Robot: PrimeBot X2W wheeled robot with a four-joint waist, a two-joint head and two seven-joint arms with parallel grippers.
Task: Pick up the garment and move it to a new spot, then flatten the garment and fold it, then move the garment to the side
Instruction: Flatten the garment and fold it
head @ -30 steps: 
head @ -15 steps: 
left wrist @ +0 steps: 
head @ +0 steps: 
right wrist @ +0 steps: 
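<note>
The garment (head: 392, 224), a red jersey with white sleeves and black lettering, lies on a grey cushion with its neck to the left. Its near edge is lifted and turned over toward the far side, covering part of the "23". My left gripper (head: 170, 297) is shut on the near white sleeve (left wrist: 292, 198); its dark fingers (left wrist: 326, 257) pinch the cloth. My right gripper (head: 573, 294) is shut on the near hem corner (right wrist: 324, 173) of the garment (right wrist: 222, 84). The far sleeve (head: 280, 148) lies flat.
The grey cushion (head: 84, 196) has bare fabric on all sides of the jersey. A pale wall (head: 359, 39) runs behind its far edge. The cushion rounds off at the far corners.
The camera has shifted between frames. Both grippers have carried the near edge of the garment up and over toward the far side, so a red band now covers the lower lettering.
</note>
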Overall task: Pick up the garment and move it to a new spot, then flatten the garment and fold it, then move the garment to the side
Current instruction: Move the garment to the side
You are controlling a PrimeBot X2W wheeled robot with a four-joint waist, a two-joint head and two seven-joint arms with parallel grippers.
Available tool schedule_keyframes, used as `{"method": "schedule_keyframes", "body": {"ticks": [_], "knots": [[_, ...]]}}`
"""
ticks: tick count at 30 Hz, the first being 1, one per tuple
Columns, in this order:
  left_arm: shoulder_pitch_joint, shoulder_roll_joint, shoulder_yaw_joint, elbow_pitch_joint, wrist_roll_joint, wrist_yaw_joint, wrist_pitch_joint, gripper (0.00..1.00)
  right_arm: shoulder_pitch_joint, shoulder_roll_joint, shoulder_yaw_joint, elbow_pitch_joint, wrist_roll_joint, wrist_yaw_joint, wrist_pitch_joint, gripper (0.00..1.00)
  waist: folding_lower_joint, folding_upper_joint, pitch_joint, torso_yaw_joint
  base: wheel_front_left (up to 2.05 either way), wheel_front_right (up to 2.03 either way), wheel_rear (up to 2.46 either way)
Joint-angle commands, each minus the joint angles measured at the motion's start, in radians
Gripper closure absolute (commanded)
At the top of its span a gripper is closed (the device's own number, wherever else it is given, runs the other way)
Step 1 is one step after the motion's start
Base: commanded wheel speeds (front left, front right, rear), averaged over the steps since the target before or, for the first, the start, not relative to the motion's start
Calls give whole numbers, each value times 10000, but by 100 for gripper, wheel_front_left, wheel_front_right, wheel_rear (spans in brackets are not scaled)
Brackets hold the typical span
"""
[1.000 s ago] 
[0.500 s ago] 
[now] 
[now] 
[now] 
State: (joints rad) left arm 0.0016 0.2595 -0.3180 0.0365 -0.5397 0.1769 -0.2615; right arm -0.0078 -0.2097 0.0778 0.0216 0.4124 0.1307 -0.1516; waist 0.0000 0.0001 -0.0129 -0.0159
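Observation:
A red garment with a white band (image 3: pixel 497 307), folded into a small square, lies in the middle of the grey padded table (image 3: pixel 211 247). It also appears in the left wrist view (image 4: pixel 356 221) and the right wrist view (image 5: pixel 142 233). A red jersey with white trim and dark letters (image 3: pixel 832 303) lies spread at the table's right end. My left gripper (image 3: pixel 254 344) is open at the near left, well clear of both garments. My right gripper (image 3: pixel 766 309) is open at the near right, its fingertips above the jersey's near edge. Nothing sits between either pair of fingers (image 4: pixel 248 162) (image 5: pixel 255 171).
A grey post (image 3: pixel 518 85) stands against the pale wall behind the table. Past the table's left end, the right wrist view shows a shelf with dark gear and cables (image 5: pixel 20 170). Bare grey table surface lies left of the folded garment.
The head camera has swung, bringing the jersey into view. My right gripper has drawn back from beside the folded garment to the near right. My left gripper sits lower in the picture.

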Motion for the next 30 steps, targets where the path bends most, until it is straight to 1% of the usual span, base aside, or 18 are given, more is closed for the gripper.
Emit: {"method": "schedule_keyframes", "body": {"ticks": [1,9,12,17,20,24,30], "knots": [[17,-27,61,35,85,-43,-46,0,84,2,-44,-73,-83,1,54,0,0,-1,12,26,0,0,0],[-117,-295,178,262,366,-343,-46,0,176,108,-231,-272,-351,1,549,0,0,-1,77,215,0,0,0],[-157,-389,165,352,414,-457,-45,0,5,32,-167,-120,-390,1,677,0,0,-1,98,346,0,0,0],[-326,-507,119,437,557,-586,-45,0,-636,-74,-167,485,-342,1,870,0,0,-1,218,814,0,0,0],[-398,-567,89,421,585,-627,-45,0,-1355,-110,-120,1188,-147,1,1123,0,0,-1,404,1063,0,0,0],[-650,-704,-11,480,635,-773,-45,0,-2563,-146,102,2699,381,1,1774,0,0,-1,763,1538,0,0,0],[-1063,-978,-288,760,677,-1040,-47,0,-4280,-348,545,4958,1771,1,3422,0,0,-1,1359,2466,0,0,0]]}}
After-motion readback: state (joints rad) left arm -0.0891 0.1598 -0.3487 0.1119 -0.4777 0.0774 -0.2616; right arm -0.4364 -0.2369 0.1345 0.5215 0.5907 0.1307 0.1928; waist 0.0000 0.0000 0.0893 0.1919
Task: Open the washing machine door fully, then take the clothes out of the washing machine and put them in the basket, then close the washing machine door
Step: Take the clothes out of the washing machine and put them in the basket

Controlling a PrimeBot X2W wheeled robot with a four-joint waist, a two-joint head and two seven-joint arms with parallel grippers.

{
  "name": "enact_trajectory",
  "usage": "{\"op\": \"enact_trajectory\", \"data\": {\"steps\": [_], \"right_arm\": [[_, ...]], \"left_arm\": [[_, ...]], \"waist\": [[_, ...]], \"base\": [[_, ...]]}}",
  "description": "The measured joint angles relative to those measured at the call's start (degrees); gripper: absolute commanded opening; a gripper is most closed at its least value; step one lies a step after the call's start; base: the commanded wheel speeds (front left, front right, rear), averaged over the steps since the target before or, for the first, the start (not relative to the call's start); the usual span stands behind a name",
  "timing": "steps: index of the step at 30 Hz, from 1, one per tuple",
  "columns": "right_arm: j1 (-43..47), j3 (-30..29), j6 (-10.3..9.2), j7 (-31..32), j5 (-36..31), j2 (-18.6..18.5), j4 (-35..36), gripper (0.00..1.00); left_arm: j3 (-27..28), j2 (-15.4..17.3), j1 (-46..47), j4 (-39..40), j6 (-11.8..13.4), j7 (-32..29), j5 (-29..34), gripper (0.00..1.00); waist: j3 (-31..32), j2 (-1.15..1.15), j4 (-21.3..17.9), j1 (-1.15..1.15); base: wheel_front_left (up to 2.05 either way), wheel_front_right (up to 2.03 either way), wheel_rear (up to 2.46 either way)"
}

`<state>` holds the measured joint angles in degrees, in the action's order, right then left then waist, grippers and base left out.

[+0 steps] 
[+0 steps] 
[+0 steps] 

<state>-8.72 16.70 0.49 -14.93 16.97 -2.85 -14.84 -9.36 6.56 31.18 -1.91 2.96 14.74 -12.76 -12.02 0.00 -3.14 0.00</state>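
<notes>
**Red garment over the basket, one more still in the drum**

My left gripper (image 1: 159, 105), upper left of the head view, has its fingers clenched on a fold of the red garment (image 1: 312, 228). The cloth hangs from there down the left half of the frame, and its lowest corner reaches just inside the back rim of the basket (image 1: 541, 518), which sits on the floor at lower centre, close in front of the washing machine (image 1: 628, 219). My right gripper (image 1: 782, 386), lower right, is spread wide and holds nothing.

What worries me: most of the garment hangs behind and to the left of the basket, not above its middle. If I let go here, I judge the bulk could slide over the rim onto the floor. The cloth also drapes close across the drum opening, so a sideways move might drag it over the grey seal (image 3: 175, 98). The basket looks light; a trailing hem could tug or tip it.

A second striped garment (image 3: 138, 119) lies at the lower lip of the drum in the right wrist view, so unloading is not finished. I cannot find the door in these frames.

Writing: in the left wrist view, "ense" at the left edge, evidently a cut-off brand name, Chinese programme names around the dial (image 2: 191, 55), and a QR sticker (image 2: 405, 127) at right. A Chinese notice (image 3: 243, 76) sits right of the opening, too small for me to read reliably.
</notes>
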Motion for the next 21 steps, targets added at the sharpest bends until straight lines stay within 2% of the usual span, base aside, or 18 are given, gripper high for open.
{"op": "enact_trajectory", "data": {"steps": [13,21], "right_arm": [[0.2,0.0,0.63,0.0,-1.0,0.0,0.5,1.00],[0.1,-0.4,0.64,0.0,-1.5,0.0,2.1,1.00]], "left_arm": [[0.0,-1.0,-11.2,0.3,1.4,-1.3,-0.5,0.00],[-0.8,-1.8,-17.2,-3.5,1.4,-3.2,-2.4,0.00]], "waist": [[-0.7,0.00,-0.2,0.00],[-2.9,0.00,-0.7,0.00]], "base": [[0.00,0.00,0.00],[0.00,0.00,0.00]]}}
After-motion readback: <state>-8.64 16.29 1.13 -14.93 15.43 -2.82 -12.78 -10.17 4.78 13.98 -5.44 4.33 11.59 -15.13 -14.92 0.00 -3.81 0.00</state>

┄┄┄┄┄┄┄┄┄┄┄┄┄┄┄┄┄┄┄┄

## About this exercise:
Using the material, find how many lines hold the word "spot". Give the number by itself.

## Exercise response:
2